With the pictures left aside, write out exactly the lines of the listing below from the line with "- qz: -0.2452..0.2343" to the line with "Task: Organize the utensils", both included, and only those.

*-*-*

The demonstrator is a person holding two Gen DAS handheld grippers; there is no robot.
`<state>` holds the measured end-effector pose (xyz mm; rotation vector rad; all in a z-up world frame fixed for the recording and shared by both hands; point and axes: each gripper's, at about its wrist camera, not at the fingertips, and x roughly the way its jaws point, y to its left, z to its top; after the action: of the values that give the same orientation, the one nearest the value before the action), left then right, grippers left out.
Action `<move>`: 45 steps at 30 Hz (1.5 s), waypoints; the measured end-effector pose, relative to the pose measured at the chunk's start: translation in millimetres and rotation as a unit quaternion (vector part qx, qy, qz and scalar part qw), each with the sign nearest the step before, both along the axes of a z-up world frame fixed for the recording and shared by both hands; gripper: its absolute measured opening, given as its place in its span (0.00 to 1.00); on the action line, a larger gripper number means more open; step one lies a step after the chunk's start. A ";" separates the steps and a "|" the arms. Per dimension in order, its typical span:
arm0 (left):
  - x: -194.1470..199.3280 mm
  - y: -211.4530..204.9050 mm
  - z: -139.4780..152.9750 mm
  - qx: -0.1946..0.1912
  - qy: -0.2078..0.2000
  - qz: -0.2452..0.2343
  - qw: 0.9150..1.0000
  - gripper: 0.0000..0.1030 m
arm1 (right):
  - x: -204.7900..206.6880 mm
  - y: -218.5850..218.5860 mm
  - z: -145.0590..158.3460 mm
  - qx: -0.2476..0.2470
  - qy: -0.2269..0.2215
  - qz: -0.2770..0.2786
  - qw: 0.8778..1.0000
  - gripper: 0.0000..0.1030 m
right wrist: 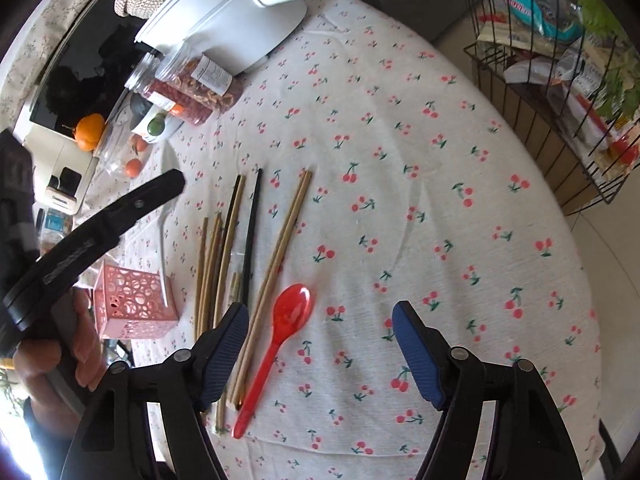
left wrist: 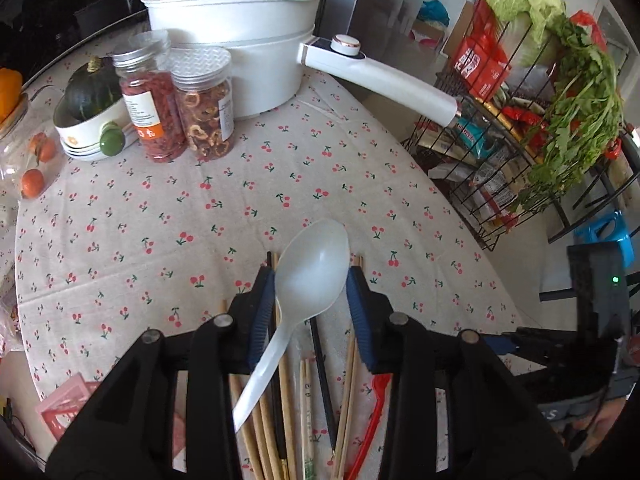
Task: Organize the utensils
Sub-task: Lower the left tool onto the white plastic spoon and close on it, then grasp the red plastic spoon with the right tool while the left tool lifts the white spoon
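The left gripper (left wrist: 310, 298) grasps a translucent white plastic spoon (left wrist: 308, 276), bowl up, its handle slanting down over the wooden and black chopsticks (right wrist: 244, 240) on the cherry-print tablecloth (right wrist: 400, 160). The right gripper (right wrist: 320, 340) hangs released above a glossy red spoon (right wrist: 280, 336) lying beside them.

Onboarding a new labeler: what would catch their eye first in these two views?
First, the white spoon held up between the blue pads of the left tool, its bowl filling the middle of the left wrist view. Next, the red spoon lying on the cherry-print tablecloth beside a spread of chopsticks, with the right tool open above it. Behind, a big white pot sits at the table's far edge.
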<state>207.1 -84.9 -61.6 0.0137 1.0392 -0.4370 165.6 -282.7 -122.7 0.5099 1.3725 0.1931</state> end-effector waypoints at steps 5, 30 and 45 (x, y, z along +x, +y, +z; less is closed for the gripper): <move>-43.3 28.0 22.5 -0.041 -0.033 0.017 0.998 0.38 | 5.2 29.3 -15.3 0.010 0.017 0.025 1.000 0.59; -121.5 151.9 39.4 -0.152 -0.113 0.147 0.971 0.38 | -3.6 73.1 -19.6 -0.109 -0.051 0.062 0.991 0.03; -124.3 146.6 35.8 -0.141 -0.118 0.139 0.973 0.38 | 2.1 110.8 -25.4 -0.219 -0.074 0.175 0.957 0.33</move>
<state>82.8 61.7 -25.8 -0.3238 0.7234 -0.3159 167.7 -171.9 -148.1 -0.1197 1.3007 0.2012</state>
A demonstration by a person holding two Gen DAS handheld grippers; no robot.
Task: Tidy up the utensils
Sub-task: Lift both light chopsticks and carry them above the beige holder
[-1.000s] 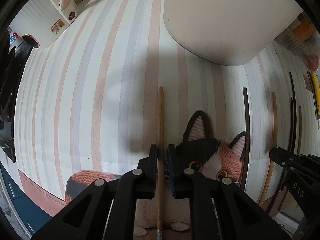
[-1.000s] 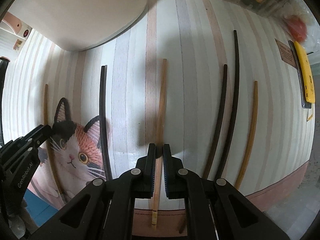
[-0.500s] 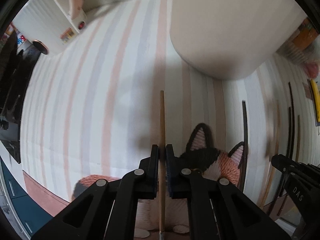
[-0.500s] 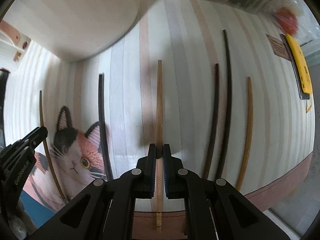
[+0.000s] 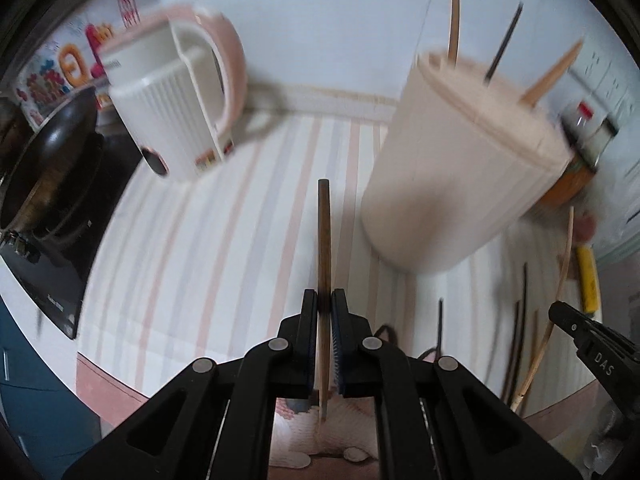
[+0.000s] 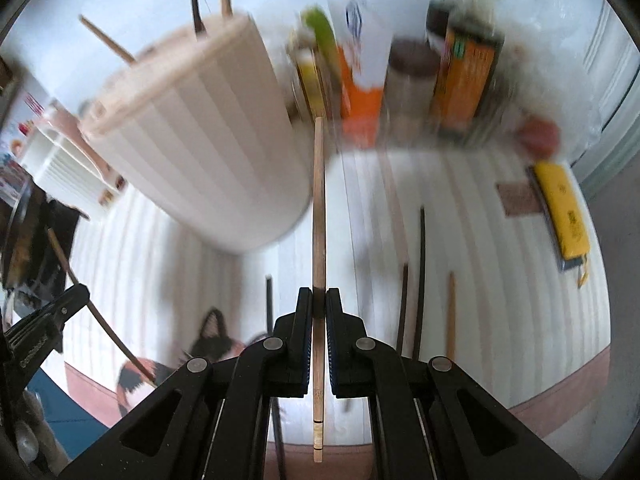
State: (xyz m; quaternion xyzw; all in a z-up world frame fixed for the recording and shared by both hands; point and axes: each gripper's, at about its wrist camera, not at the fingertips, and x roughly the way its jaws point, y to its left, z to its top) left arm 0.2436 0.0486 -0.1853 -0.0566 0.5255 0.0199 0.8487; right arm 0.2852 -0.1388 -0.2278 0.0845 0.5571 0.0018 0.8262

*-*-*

> **Response**
  - qz: -0.2452..0.2343
  - qw: 0.9150..1.0000
  - gripper: 0.0000..0.1030 m
arm1 (right):
  - x: -204.7900..206.6880 mm
  - y: -218.5850..218.5860 mm
  - z: -145.0590..158.3460 mm
  - qx: -0.2476..0.2470
  - qy: -0.2269..0.2215
  - qz: -0.2770..0.2786
  - qw: 0.8778..1.0000
  - gripper: 0.0000..0.1030 m
right wrist: 
left wrist: 
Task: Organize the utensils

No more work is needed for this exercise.